**THE PROBLEM:**
Among the records below, find the line that has "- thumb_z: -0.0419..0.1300"; from there, give the lines again exactly, and stop after the line that has "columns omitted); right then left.".

**Dataset excerpts:**
....
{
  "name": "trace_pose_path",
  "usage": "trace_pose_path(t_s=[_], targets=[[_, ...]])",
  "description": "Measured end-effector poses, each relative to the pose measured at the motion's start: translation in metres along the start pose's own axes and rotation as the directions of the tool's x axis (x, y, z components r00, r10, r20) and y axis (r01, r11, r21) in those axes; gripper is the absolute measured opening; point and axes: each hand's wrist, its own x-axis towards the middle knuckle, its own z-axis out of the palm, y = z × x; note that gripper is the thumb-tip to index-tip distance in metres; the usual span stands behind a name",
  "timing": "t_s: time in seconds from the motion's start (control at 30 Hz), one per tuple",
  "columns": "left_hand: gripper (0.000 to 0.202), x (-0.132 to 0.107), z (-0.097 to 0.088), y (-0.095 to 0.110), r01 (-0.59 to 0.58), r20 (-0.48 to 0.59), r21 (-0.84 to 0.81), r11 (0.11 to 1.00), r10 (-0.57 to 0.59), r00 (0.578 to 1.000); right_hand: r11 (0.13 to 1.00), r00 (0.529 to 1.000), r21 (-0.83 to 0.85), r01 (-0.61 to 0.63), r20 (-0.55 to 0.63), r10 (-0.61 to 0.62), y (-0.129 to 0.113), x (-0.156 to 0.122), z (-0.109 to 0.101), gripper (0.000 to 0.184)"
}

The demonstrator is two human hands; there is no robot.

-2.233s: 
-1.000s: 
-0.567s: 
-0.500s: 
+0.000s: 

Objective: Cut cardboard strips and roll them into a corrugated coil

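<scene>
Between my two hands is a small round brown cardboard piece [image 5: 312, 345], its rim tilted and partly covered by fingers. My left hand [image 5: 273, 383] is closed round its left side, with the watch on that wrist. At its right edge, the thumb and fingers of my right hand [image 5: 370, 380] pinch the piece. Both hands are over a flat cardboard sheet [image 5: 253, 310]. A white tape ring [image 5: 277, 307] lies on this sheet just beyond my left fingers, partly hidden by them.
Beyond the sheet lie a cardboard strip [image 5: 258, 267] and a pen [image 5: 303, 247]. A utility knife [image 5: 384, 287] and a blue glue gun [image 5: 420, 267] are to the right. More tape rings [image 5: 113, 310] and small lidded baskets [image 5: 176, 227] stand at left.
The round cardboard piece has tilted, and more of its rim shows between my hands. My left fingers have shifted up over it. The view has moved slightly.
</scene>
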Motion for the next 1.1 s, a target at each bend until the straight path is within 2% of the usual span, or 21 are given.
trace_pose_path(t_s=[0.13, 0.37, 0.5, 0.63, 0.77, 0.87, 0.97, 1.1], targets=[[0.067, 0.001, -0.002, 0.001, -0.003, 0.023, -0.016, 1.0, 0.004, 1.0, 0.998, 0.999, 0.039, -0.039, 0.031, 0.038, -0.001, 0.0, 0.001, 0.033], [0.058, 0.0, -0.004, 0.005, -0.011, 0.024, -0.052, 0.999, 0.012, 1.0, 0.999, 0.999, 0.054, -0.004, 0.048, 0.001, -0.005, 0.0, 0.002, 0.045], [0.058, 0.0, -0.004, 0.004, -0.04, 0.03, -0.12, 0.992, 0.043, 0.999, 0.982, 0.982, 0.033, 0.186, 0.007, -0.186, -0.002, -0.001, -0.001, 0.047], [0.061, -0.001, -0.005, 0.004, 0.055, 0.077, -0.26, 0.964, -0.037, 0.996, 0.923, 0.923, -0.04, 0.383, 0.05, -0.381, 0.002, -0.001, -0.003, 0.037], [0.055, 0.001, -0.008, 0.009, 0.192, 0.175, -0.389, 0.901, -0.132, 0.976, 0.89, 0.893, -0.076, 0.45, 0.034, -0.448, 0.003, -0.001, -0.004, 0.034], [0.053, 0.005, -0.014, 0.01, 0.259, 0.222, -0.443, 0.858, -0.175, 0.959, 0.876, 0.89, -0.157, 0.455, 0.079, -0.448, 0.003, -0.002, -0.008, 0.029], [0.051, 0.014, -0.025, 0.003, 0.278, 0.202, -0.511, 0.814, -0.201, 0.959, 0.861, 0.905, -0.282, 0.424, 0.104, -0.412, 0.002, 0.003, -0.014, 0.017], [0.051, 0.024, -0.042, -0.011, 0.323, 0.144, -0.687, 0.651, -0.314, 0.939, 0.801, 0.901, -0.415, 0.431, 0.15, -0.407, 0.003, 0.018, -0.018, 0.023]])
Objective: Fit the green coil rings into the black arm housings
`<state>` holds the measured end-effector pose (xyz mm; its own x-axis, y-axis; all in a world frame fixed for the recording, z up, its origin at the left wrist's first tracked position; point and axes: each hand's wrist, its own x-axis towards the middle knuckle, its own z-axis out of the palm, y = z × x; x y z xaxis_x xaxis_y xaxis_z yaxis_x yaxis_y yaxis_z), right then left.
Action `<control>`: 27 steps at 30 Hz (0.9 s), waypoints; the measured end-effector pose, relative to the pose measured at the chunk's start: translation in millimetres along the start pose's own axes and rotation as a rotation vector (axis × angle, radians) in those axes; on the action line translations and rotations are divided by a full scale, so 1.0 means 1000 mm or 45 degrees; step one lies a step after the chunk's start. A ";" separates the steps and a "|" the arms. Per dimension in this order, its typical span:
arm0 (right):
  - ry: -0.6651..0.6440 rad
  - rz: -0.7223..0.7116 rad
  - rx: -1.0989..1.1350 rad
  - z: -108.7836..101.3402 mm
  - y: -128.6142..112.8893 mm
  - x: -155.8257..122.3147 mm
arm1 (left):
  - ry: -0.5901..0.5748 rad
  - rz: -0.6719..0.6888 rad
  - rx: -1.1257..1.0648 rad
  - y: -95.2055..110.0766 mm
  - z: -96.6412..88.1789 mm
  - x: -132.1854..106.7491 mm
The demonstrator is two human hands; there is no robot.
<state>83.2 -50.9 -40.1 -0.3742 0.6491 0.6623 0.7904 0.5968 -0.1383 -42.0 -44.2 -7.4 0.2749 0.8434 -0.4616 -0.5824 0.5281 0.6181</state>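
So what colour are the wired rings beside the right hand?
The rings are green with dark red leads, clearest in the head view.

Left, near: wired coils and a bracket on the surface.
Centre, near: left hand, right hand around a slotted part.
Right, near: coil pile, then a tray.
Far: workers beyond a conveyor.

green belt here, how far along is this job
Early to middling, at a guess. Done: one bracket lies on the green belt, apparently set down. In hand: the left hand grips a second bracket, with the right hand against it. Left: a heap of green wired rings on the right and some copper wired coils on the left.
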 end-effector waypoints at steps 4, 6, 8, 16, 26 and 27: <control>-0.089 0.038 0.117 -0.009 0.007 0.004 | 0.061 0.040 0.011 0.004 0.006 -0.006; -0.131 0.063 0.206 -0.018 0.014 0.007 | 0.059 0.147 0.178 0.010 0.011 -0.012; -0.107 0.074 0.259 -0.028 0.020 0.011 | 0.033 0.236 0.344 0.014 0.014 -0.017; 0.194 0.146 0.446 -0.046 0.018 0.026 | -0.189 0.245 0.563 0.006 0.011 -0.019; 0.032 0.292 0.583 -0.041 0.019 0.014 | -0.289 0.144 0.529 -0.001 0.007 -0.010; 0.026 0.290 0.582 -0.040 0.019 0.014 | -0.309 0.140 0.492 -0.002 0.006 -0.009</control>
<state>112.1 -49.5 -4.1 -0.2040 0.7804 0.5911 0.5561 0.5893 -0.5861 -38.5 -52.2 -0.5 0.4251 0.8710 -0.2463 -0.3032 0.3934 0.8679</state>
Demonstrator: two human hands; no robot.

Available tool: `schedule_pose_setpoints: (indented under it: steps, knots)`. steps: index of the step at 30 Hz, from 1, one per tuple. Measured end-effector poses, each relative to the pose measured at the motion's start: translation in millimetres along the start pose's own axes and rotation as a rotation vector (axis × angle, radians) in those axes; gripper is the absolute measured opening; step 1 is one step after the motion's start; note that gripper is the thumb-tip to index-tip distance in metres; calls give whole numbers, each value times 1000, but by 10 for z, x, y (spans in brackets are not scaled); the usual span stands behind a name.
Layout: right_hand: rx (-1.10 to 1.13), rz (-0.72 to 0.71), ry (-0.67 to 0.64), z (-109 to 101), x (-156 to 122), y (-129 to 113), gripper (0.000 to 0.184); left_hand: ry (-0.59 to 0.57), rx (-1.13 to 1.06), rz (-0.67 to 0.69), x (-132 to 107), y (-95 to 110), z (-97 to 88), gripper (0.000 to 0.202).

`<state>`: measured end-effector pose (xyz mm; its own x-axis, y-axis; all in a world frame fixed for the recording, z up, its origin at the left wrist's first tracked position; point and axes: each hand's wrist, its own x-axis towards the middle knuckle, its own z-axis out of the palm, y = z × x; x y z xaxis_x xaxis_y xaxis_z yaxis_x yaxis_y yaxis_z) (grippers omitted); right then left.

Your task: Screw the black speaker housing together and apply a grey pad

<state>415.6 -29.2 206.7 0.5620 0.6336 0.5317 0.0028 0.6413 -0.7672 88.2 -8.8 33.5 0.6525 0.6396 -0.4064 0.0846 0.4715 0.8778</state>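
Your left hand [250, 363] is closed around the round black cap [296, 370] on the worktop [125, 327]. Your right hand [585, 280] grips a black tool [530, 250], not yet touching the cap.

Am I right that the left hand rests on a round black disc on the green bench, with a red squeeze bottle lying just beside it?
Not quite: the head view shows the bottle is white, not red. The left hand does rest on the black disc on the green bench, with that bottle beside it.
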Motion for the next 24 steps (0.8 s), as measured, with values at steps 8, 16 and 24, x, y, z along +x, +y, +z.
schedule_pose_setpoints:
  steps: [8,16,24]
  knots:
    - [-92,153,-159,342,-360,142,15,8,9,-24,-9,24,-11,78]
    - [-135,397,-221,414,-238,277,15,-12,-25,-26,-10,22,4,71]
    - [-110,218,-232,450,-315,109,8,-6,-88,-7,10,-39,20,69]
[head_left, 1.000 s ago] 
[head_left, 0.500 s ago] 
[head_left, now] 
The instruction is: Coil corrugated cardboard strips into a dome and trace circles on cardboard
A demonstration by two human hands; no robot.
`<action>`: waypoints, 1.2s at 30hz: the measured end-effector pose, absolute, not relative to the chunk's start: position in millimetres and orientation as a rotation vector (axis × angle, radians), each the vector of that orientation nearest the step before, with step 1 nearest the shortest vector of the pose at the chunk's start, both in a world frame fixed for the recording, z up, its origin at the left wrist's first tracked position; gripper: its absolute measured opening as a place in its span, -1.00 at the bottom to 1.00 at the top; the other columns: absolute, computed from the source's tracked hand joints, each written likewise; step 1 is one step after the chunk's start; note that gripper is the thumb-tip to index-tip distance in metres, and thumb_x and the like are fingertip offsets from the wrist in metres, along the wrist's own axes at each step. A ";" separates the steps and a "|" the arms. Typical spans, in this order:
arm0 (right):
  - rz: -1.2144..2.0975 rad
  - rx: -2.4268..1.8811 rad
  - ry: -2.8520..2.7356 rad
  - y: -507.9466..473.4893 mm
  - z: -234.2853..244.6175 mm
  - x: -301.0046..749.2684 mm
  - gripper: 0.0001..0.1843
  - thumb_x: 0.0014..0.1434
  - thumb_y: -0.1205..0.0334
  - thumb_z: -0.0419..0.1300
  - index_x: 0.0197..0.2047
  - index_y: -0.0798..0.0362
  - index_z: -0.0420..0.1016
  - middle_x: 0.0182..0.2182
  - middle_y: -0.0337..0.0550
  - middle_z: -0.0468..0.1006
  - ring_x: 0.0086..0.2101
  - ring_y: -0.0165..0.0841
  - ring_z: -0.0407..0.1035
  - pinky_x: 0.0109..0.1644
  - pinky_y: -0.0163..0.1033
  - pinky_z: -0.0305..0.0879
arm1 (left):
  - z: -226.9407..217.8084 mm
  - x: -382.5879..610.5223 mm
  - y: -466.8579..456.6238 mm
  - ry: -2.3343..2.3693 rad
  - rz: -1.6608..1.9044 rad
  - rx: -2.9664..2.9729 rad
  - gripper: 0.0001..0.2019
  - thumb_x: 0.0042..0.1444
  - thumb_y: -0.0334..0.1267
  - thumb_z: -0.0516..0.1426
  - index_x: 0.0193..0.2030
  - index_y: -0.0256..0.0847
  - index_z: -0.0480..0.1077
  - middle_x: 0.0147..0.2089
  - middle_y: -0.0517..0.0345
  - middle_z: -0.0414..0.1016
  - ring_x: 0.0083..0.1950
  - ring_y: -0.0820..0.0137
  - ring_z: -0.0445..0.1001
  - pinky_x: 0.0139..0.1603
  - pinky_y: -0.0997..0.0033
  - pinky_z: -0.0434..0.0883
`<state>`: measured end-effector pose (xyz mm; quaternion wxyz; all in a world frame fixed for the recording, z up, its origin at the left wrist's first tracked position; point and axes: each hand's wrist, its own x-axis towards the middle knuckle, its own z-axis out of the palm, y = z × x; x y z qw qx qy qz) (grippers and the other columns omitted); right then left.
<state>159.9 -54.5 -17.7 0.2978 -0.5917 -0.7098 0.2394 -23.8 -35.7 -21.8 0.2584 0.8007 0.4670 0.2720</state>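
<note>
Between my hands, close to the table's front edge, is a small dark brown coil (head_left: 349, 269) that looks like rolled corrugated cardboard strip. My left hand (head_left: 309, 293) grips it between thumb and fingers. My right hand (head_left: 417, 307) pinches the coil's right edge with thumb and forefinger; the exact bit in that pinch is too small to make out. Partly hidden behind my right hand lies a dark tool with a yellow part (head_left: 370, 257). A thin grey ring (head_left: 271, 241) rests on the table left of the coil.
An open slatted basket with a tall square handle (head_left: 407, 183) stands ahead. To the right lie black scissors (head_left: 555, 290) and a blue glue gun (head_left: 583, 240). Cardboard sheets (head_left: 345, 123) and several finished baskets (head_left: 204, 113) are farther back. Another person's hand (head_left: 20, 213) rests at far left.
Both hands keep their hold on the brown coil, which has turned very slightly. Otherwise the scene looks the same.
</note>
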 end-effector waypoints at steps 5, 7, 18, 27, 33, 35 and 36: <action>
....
**EXERCISE OUTPUT:**
  - thumb_z: -0.0419..0.1300
  - index_x: 0.0197..0.2047
  - index_y: -0.0798..0.0362
  - index_z: -0.0420..0.1016
  - middle_x: 0.0182..0.2182
  - middle_y: -0.0337..0.0550
  - middle_z: -0.0468..0.1006
  - ring_x: 0.0086..0.2101
  - ring_y: -0.0165..0.0841
  - ring_z: -0.0407..0.1035
  - pinky_x: 0.0109..0.1644
  - pinky_y: -0.0163..0.1033
  - pinky_z: -0.0305..0.0879
arm1 (left):
  - z: -226.9407..217.8084 mm
  - x: -382.5879..610.5223 mm
  - y: -466.8579..456.6238 mm
  - ry: -2.3343..2.3693 rad
  - rz: -1.6608..1.9044 rad
  - rx: -2.9664..2.9729 rad
  - gripper: 0.0001..0.2019
  - thumb_x: 0.0042..0.1444
  - thumb_y: -0.0334..0.1267
  - thumb_z: -0.0516..0.1426
  - index_x: 0.0193..0.2030
  - index_y: -0.0256..0.0847
  - index_z: -0.0480..0.1077
  - middle_x: 0.0147..0.2089
  - middle_y: -0.0517..0.0345
  - middle_z: -0.0414..0.1016
  - ring_x: 0.0083..0.1950
  - ring_y: -0.0820..0.0137
  - ring_z: -0.0445..0.1001
  - pinky_x: 0.0139..0.1603
  - pinky_y: -0.0997..0.0033
  - pinky_z: -0.0434..0.0883
`<state>`: measured end-effector pose (xyz mm; quaternion wxyz; all in a world frame fixed for the recording, z up, its origin at the left wrist's first tracked position; point and axes: each hand's wrist, its own x-axis towards the middle knuckle, its own z-axis out of the palm, y = z × x; x y z qw qx qy qz) (grippers and the other columns omitted); right then left.

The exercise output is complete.